France

Sarkozy est-il un voyou?

Slate.fr, mis à jour le 10.08.2010 à 14 h 53

Marianne a beau être coutumier des couvertures à sensation, la dernière une de l'hebdomadaire a réveillé quelque peu la torpeur dans laquelle s'enfonçait l'actualité politique. Nicolas Sarkozy y apparaît barré du titre «Le voyou de la République». Le chapô indique «Xénophobe et pétainiste? Certes pas. Mais aucun intérêt moral ne l'arrête. Et pour garder le pouvoir, il est prêt à tout.» Cette une fait évidemment suite aux déclarations du Président sur la nationalité, l'immigration et la délinquance.

Plusieurs membres de l'UMP ont dénoncé cette couverture. Nadine Morano, secrétaire d'Etat à la Famille, juge la une «insultante» et «démagogique»: «Où est le respect envers le chef de l'Etat qui a été élu au suffrage universel et mène une politique pour laquelle il a été choisi et sa politique validée?», s'est-elle interrogée au micro de RMC.

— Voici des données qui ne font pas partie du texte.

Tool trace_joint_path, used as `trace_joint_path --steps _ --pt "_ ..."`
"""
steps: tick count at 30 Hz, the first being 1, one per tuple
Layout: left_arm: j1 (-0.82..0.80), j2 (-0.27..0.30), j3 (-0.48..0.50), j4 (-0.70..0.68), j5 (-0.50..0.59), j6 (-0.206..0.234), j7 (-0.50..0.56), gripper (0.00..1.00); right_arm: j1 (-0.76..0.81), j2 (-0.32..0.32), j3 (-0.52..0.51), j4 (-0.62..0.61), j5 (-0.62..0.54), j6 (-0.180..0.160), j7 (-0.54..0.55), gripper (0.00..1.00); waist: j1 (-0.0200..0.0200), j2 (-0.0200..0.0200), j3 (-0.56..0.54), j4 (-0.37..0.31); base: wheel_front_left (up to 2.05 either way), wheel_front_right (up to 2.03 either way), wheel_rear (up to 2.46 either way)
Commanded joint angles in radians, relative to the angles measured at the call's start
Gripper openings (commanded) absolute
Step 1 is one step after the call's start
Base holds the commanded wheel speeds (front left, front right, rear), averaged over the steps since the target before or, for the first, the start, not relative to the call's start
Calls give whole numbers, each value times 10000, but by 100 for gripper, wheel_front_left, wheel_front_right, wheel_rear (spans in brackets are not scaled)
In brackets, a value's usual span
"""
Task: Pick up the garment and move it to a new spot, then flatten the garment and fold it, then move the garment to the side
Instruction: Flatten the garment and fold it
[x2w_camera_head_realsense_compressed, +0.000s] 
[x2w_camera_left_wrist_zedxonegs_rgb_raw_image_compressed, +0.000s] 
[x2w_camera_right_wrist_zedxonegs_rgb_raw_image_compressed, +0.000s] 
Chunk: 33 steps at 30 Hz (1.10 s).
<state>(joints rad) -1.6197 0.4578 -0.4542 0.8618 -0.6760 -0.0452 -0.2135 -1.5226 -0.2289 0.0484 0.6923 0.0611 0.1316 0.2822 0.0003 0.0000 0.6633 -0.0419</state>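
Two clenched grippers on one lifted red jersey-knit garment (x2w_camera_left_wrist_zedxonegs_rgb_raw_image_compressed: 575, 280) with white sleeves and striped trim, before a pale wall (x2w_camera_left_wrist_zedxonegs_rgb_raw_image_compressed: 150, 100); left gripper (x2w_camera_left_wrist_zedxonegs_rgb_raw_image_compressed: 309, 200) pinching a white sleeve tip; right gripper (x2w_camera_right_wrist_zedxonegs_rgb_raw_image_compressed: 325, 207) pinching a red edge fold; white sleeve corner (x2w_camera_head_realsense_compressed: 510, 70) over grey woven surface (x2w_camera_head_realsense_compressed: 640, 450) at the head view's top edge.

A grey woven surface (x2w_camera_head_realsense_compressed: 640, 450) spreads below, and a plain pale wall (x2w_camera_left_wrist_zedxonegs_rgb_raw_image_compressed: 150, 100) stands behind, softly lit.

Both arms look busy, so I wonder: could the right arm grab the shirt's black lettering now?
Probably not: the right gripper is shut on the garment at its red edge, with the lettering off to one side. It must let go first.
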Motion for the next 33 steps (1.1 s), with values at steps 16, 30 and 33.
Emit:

Le député UMP Lionnel Luca estime «paradoxal de dénoncer les dérives vichystes en utilisant les méthodes de la presse d'extrême droite d'avant-guerre, dont on sait ce qu'elle a été sous l'Occupation». Une allusion qui rappelle les plus grands moments de la chasse anti-Médiapart lors de l'affaire Woerth-Bettencourt. «Rien ne justifie ces dérives, sinon l'intérêt financier d'une opération commerciale pour meubler l'actualité estivale», déplore-t-il encore.

Jean-François Kahn, co-fondateur de Marianne et auteur de l'article sur Sarkozy «voyou», a défendu cette couverture sur RMC avec un drôle d'argument qu'on pourrait résumer par «Je suis sympa, je ne l'ai pas traité de fasciste»:

«C’est sympa, voyou, non? Je suis un amateur de chansons… Il y a des chansons, où on dit mon p’tit voyou, mon grand voyou, c’est un mot vachement tendre. Plus tendre que fasciste! Pourquoi voyou? Après les mesures annoncées à Grenoble [...]  il y a eu des réactions sur Sarkozy: pétainiste, vichyste, facho, raciste, xénophobe! Dans cet article, je dis: ce n’est pas vrai. [...] Mais en revanche, dans le fond Sarkozy, c’est un type qui, pour conquérir le pouvoir, ou pour garder le pouvoir avec talent, est capable de tout! Rien ne l’arrête. Aucun impératif idéologique, dogmatique, éthique, moral. S’il faut dire des choses, comme Le Pen, il les dit. Mais s’il faut dire la même chose que Besancenot… Il le dit aussi! S’il faut pour gagner, faire de l’ultra libéralisme, il le fait. S’il faut faire de l’étatisme, il le fait aussi. C’est ça l’idée, c’est ça un voyou!»

Pierre Haski, directeur de la publication de Rue89, se demande dans ses colonnes s'il fallait faire cette une. Il estime que «l'actuel hôte de l'Elysée a suffisamment désacralisé la fonction présidentielle avec ses "Casse-toi pauv'con" et autres mâles sorties, pour que plus rien ne choque». «Et pourtant, est-ce bien utile d'en rajouter en se lançant à son tour dans l'invective plutôt que dans la critique ou l'objection politique? Pour ma part, je m'en abstiendrai, préférant la critique politique à l'injure», ajoute le journaliste.

Marianne avait déjà fait polémique pendant la campagne présidentielle de 2007 en titrant en une «Sarkozy est-il fou?».